- _TASK DETAILS_
Leave out the pictures and reproduce all of the data exactly.

((

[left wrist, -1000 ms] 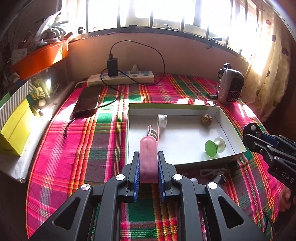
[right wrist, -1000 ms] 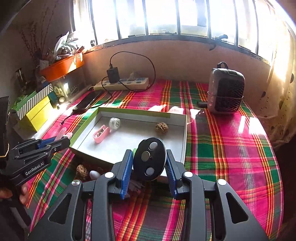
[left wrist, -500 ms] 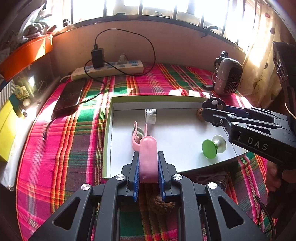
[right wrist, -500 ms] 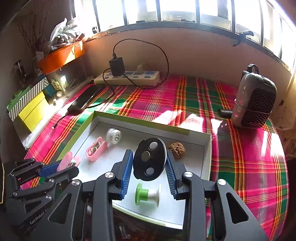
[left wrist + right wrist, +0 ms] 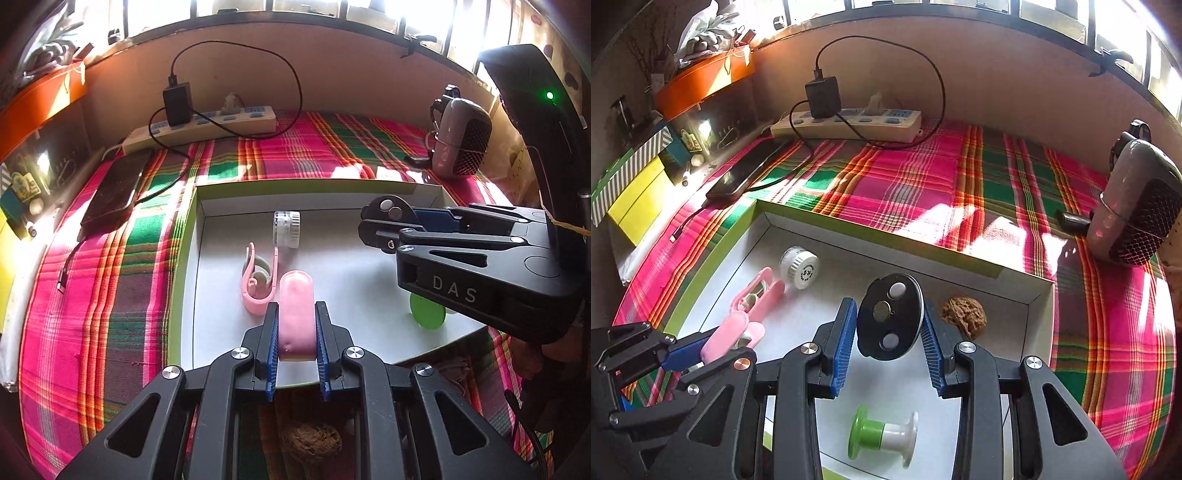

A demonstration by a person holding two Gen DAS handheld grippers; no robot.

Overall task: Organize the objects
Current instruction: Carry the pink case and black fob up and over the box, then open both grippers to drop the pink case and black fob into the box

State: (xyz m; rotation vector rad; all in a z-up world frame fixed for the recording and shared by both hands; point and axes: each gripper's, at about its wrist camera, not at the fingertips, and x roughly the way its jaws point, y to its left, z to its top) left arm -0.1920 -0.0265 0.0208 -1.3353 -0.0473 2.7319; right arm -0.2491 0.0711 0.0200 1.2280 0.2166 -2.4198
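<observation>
A shallow white tray with a green rim lies on the plaid cloth. My left gripper is shut on a pink oblong piece over the tray's near left part. My right gripper is shut on a black disc with metal studs, above the tray's right half. In the tray lie a pink clip, a small white jar, a walnut and a green and white spool.
A second walnut lies on the cloth under my left gripper. A power strip with a black charger, a phone and a small heater stand around the tray. Boxes line the left edge.
Both grippers have come forward and down over the tray with their loads. The right gripper has swung in from the right and now hides the walnut in the left wrist view.
</observation>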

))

- _RESPONSE_
[left wrist, -1000 ms] 
[right wrist, -1000 ms] 
[left wrist, -500 ms] 
[right wrist, -500 ms] 
[left wrist + right wrist, +0 ms] 

A demonstration by a person holding two Gen DAS handheld grippers; no robot.

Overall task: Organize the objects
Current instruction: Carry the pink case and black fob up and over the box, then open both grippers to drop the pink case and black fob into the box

State: (xyz m; rotation vector rad; all in a z-up world frame fixed for the recording and shared by both hands; point and axes: each gripper's, at about its wrist camera, not at the fingertips, and x roughly the way its jaws point, y to its left, z to its top) left arm -0.1920 -0.0265 0.0208 -1.3353 -0.0473 2.7319; right arm -0.2491 0.0711 0.0200 1.2280 0.2166 -2.4198
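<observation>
A shallow white tray with a green rim lies on the plaid cloth. My left gripper is shut on a pink oblong piece over the tray's near left part. My right gripper is shut on a black disc with metal studs, above the tray's right half. In the tray lie a pink clip, a small white jar, a walnut and a green and white spool.
A second walnut lies on the cloth under my left gripper. A power strip with a black charger, a phone and a small heater stand around the tray. Boxes line the left edge.
Both grippers have come forward and down over the tray with their loads. The right gripper has swung in from the right and now hides the walnut in the left wrist view.
</observation>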

Nothing more remains for this exercise.